I knew we were running out of wine, again, so I was just about to head out yesterday afternoon to pick up an extra bottle when Graham determined that we ought to open the bottle of champagne that’s been in the fridge ever since he came home. Haven’t really fancied it because it looked like the really cheap stuff that the French use for cleaning drains.
There are four basic classes of French champagne:
- Stuff that’s so expensive that there’s no socially acceptable way to buy it
- Stuff that’s expensive but not so much so that you’d not slip a bottle in your shopping trolley to celebrate something special
- Stuff that’s quite affordable, and delicious, but it’s made outside the genuine appellation region so it can’t be labelled as champagne
- Stuff that’s genuine but is so revolting the French ought to be ashamed to sell it. Even to the English
Our bottle was from the latter class, and well down the bottom of it at that.

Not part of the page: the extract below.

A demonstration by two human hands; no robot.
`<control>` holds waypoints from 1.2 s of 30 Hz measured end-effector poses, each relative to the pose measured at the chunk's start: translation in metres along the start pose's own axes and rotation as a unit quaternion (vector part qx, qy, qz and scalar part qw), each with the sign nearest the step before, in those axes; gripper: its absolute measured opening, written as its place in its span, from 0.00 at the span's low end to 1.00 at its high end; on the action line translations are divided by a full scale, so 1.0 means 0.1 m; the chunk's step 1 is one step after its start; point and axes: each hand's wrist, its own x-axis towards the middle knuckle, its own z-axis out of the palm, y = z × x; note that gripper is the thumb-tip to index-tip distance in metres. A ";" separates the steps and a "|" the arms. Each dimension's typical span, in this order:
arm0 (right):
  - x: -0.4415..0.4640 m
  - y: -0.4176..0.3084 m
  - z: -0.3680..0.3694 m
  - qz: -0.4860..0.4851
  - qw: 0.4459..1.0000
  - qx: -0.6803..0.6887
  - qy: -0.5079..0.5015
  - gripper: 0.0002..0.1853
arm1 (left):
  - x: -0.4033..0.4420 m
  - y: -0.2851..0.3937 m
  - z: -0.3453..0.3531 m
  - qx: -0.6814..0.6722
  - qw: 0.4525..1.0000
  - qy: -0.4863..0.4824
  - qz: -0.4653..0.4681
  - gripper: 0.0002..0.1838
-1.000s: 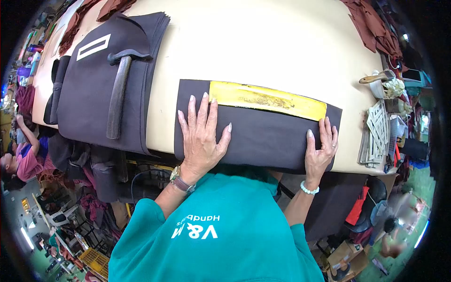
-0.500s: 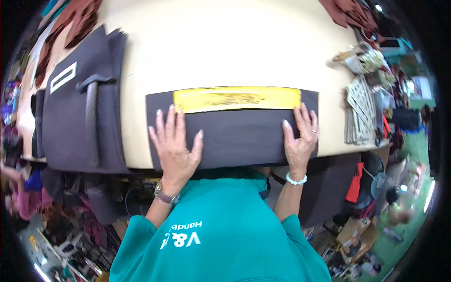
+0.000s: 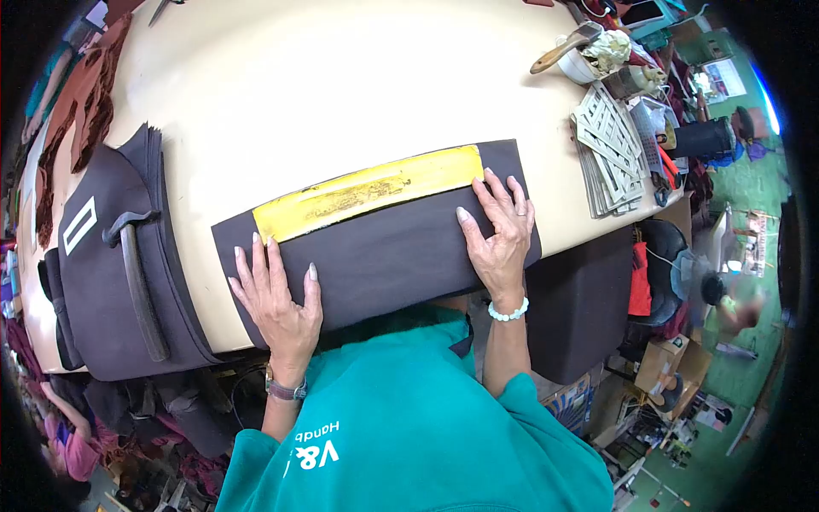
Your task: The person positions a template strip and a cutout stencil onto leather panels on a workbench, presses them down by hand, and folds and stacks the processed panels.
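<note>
Dark sheet (image 3: 384, 264) lying along near edge of bench (image 3: 324, 94), yellow strip (image 3: 371, 193) running across its far side. Left hand (image 3: 279, 311) resting on sheet, fingers spreading wide by strip's left end; right hand (image 3: 499, 239), fingers loosely parting, resting at right end.

Bright light bleaches the middle of the desk (image 3: 341, 98) nearly white while the space beneath is dim, the strip (image 3: 367, 194) shows crisp with a faint sheen, a bluish-white glare (image 3: 767, 100) streaks the right edge, and the fisheye lens curves the softer, blurrier floor (image 3: 740, 192) toward black corners.
</note>
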 end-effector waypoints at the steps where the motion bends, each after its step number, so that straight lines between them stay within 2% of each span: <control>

“This is disgusting!” I spluttered.
“Yes. But it’s better than nothing. Keep going. It’ll improve by the time you get to the bottom of the glass, just see if it don’t.”
It did, of course. And by the bottom of the second glass you’d hardly have known it was revolting at all.
Oh but this morning I have the kind of hangover they lock you up for if you stagger out into the sunlit streets of Paris before noon. The kind of hangover that makes you wish you were teetotal.